### What is required
Your result should be every line of the records below that contains the word "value".

### The data
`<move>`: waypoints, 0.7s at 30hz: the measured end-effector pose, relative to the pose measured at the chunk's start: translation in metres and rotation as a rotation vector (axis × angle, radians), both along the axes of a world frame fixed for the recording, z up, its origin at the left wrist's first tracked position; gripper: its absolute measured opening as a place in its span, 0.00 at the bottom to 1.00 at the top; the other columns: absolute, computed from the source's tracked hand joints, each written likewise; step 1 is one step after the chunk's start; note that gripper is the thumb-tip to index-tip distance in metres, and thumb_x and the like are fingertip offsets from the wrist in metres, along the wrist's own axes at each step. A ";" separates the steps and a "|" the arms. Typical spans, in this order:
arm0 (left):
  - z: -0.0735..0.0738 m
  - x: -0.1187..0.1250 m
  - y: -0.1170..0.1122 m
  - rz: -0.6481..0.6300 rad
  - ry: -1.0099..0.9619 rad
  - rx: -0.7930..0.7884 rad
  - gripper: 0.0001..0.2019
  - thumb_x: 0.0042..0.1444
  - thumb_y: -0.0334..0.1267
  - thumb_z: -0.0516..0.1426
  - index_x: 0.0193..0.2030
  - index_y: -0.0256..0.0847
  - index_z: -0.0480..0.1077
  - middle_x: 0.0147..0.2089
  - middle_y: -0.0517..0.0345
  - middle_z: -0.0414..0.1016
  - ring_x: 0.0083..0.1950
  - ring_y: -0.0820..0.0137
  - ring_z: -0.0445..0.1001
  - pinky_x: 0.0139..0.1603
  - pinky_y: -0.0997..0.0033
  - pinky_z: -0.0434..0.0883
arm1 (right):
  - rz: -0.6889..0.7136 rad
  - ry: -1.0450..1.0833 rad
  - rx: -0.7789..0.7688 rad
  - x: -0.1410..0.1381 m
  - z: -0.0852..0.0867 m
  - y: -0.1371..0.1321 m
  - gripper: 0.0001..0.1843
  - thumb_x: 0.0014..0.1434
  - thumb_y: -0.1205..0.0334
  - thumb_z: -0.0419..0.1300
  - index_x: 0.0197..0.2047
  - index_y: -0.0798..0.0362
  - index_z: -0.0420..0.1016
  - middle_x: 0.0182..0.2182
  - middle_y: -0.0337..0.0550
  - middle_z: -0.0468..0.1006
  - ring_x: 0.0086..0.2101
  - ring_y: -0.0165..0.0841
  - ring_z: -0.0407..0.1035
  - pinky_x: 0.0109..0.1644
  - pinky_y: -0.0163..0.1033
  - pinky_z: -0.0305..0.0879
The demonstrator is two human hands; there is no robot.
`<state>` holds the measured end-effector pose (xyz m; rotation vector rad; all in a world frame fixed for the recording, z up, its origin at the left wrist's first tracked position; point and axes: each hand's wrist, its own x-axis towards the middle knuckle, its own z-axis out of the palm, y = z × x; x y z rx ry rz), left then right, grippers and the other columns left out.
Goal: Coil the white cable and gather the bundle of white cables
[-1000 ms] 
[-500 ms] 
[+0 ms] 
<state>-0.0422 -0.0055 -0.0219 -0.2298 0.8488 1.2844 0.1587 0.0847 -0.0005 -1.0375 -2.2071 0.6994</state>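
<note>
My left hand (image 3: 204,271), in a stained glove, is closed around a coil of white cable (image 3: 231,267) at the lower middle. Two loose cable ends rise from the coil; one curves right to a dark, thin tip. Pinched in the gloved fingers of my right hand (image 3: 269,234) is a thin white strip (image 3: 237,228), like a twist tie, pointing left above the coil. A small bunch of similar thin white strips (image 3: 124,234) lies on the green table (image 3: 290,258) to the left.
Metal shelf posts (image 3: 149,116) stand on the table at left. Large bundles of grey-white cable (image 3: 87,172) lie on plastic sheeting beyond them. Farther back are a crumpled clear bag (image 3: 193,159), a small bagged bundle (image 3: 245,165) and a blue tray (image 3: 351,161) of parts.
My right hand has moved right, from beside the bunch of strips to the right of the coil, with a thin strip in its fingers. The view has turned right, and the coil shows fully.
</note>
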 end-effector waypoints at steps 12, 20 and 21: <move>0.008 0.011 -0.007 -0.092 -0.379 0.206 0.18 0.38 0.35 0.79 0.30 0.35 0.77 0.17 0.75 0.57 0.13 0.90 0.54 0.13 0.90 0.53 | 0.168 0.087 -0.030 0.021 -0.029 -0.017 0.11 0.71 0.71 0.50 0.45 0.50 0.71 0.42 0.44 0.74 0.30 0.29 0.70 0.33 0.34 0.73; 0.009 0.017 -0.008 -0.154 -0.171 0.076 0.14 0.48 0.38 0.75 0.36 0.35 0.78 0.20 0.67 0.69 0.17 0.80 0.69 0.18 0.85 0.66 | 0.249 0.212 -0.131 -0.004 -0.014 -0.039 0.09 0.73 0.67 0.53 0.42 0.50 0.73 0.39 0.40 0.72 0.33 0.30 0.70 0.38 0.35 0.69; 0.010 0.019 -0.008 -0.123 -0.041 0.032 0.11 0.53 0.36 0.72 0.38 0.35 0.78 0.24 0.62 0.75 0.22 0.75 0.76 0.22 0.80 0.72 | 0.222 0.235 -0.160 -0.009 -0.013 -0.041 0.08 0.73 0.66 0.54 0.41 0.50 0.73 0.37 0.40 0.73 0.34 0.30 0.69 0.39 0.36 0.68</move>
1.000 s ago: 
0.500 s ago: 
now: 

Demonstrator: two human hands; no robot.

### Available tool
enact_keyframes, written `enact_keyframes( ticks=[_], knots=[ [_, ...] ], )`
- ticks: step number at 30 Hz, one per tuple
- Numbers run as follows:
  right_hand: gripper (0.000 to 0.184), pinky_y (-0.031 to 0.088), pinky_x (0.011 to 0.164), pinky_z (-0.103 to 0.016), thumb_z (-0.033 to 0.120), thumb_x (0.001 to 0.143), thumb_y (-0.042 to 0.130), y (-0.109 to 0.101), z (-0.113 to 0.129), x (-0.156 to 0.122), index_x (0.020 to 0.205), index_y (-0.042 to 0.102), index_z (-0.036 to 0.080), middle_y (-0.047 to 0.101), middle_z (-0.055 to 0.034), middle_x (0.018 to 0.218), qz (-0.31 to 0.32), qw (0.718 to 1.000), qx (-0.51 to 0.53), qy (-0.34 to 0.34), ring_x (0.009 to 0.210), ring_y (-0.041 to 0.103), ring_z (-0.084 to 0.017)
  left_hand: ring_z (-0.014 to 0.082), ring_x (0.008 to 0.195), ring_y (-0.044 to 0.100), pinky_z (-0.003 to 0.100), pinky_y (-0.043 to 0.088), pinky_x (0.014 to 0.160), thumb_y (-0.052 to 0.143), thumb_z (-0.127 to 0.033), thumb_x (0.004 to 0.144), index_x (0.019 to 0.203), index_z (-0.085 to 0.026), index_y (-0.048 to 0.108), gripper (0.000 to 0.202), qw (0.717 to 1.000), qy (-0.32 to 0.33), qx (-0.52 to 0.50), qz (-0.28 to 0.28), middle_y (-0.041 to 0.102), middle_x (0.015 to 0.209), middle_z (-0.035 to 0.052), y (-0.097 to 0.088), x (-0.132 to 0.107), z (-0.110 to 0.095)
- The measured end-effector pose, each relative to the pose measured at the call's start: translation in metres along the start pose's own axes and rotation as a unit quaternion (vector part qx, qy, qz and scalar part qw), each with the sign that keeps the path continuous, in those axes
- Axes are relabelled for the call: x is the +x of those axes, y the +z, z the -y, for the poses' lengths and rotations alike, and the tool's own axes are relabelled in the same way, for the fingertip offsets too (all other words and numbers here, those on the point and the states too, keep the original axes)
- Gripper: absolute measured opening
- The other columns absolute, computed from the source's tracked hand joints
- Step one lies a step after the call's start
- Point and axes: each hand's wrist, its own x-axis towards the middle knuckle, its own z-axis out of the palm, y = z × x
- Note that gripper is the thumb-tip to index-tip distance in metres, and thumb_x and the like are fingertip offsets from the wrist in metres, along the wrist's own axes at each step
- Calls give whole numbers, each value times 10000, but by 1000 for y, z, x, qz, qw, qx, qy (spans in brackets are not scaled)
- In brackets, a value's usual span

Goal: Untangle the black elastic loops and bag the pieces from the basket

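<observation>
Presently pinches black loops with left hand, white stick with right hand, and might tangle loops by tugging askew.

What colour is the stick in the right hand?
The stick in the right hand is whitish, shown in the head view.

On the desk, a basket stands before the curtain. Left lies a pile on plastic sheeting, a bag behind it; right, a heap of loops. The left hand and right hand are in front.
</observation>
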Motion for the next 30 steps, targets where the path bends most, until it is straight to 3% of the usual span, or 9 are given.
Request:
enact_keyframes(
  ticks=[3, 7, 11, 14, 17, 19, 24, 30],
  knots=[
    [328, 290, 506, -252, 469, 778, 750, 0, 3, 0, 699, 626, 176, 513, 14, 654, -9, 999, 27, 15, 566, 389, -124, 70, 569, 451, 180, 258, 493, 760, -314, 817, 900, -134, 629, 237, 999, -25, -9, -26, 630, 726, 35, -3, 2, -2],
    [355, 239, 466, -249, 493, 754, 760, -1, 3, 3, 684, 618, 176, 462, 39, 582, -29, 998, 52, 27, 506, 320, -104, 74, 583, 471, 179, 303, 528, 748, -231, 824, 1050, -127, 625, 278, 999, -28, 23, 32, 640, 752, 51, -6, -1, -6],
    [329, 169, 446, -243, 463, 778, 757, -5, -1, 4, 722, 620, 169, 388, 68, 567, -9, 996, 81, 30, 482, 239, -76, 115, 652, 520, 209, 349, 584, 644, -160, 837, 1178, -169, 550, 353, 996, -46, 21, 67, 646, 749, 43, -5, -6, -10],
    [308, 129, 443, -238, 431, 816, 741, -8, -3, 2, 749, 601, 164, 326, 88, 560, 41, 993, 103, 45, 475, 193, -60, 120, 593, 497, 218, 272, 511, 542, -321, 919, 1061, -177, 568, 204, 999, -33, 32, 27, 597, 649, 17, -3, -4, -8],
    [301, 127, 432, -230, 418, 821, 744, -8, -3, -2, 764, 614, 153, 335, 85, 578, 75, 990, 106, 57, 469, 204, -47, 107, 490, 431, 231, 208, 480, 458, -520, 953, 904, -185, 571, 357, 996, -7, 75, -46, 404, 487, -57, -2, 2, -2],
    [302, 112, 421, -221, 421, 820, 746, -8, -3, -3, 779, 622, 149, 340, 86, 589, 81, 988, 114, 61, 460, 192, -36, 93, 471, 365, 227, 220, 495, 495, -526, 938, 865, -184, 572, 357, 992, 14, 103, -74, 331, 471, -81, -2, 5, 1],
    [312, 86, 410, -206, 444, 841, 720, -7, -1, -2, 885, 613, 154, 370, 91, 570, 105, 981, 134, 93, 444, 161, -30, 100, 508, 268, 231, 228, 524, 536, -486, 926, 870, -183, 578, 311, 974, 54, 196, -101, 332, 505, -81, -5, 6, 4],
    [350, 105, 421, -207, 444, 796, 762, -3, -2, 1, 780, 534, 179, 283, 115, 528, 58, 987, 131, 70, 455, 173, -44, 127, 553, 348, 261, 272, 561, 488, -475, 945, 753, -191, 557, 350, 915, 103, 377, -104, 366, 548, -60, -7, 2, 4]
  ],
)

### Your response
- Calls give whole numbers, each value times 10000, but by 1000 for y, z, x, qz, qw, qx, qy (spans in brackets are not scaled)
- In brackets, a value's usual span

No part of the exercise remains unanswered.